A diretora Julia Ducournau havia chamado atenção em 2016 com “Grave”, filme que teve o clamor da crítica e que chocou não apenas aos desavisados, mas também àqueles que já esperavam uma certa excentricidade da produção. “Titane” não é diferente, mas inova o formato e ainda surpreende de maneira positiva. Acompanhamos Alexia (Agathe Rousselle), uma mulher que se submeteu a uma cirurgia em sua infância devido a um grave acidente de carro, que ocasionou ao implante de uma placa de titânio em seu crânio. Após uma breve introdução a esse conceito, acompanhamos um pouco mais sobre os efeitos colaterais causados pelas atitudes da protagonista.
O filme não poupa imagens perturbadoras e reforça seu propósito dessa maneira. Percebe-se uma urgência em impactar, o que para alguns pode ser cansativo, mas para outros genial. O roteiro sempre está a frente de seu espectador, em sua maioria entregando situações contrárias ao esperado, mesmo que a insanidade já esteja aplicada ao imaginário desde seus primeiros momentos. Quando chega ao seu extremo, ele o eleva de maneira surpreendente, chocando a cada minuto e descontruindo toda a sua progressão. Nunca estamos conscientes, em alguns momentos é comum cogitar, mas a ousadia frequente nos faz questionar tudo que está diante dos nossos olhos.
Faz uma forte metáfora à dismorfias corporais e às necessidade de se adequar a um padrão imposto por aqueles ao nosso redor. É a sombra de um corpo feminino sendo distorcido, com cada fragmento sendo encaixado durante o desenrolar dos acontecimentos. Elevando o olhar, é possível vislumbrar até mesmo metáforas sobre a transgeneridade nos conflitos da protagonista quanto a sua autoidentificação, especificamente quando observamos o todo ao fim do último ato. Quando Alexia expõe seu lado sexual pela primeira vez, percebemos um desconforto, onde o associamos ao seu corpo logo em seguida. Apesar da sua extrema confiança e de sua personalidade distinta, ao mesmo tempo em que ela eleva o seu eu, ela se sente como um nada. Ela passa por tudo de maneira insana, o que a cansa, até que o seu corpo pede em desespero por um alívio, por uma mudança que a torne mais livre diante de si mesma. Essas divagações são compartilhadas de maneira certeira, espantando mais e mais a cada momento.

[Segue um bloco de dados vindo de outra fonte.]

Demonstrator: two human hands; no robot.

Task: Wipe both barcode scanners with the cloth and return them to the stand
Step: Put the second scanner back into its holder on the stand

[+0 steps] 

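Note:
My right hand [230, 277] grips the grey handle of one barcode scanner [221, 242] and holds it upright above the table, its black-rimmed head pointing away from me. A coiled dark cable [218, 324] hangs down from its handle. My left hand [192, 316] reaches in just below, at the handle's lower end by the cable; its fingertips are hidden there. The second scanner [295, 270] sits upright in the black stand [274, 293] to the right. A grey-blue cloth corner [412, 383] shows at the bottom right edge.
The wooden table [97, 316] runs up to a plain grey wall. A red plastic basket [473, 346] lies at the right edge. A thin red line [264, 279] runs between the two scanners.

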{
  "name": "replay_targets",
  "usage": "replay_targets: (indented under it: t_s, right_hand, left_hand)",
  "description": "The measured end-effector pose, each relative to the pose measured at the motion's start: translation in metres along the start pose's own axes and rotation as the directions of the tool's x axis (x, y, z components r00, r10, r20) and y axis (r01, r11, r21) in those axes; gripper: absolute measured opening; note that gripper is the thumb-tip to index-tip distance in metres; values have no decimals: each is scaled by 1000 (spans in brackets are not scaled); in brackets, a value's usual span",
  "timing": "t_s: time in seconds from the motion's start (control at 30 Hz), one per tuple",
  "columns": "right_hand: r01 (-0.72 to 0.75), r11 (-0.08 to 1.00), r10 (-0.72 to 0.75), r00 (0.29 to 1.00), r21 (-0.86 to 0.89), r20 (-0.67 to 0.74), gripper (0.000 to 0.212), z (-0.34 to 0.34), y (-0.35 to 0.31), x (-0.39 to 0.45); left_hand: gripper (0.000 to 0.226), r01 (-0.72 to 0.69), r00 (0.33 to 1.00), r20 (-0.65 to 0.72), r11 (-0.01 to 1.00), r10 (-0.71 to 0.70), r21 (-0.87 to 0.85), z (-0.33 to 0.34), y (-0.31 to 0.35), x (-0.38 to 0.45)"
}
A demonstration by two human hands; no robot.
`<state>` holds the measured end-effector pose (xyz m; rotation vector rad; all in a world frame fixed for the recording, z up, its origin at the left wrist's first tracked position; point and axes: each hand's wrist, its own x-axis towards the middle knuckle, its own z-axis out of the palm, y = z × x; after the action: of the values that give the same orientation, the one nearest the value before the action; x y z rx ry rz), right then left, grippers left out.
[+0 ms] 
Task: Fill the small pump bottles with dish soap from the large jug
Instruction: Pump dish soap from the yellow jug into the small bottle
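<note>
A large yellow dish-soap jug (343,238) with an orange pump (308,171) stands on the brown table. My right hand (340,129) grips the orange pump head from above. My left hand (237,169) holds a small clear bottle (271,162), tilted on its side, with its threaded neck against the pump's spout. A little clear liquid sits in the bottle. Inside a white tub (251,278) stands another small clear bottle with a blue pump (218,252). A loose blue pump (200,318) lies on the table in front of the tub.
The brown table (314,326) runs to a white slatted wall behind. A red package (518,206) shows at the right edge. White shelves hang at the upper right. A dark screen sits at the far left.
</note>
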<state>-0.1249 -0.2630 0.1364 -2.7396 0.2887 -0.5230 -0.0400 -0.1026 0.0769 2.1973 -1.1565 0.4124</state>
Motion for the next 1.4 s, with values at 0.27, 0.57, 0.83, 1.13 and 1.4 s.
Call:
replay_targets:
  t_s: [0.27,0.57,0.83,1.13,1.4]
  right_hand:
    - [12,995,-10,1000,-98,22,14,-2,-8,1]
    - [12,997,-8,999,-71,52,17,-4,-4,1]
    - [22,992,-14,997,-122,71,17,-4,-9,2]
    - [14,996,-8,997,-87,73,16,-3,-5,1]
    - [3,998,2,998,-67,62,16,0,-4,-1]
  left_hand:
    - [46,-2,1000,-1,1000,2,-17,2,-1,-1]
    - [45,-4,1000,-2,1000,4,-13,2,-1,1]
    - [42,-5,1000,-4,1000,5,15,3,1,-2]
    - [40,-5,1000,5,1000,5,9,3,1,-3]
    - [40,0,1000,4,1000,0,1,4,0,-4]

A cinematografia pontual é um dos maiores destaques de Julia, que consegue casar sua direção de maneira bem distribuída entre enredo e imagens expostas em tela. É quase como se estivéssemos assistindo a um quadro animado onde cada momento transpira arte em sua forma mais pura. Apesar de compor características de seu último trabalho, aqui o ritmo se encontra na frenesi, deixando os longos momentos de contemplação e interpretação de lado, optando por um caminho de risco onde o fôlego é sempre solicitado. É o oposto de “Grave”, mesmo que suas influências sejam perceptíveis.
“Titane” é uma obra instigante, peculiar e que vai perturbar seu psicológico. Mesmo com experiência, ainda é possível escandalizar-se com a ótica de Ducournau, que entrega aqui o seu inovar. Usar violência gratuita é algo que vemos constantemente no cinema, mas dar contexto à ela é uma tarefa difícil. É possível interpretar o manifestado de diversas maneiras e acredito que seja bastante complicado estabelecer um consenso, contudo essa indeliberação favorece a experiência e transforma o óbvio em algo incabível nesse roteiro. Espere de tudo, mas não pense que você o desvendará por completo. Foi como se eu estivesse assistindo ao melhor filme da minha vida por alguns minutos, e experiências como essas não são frequentes no audiovisual.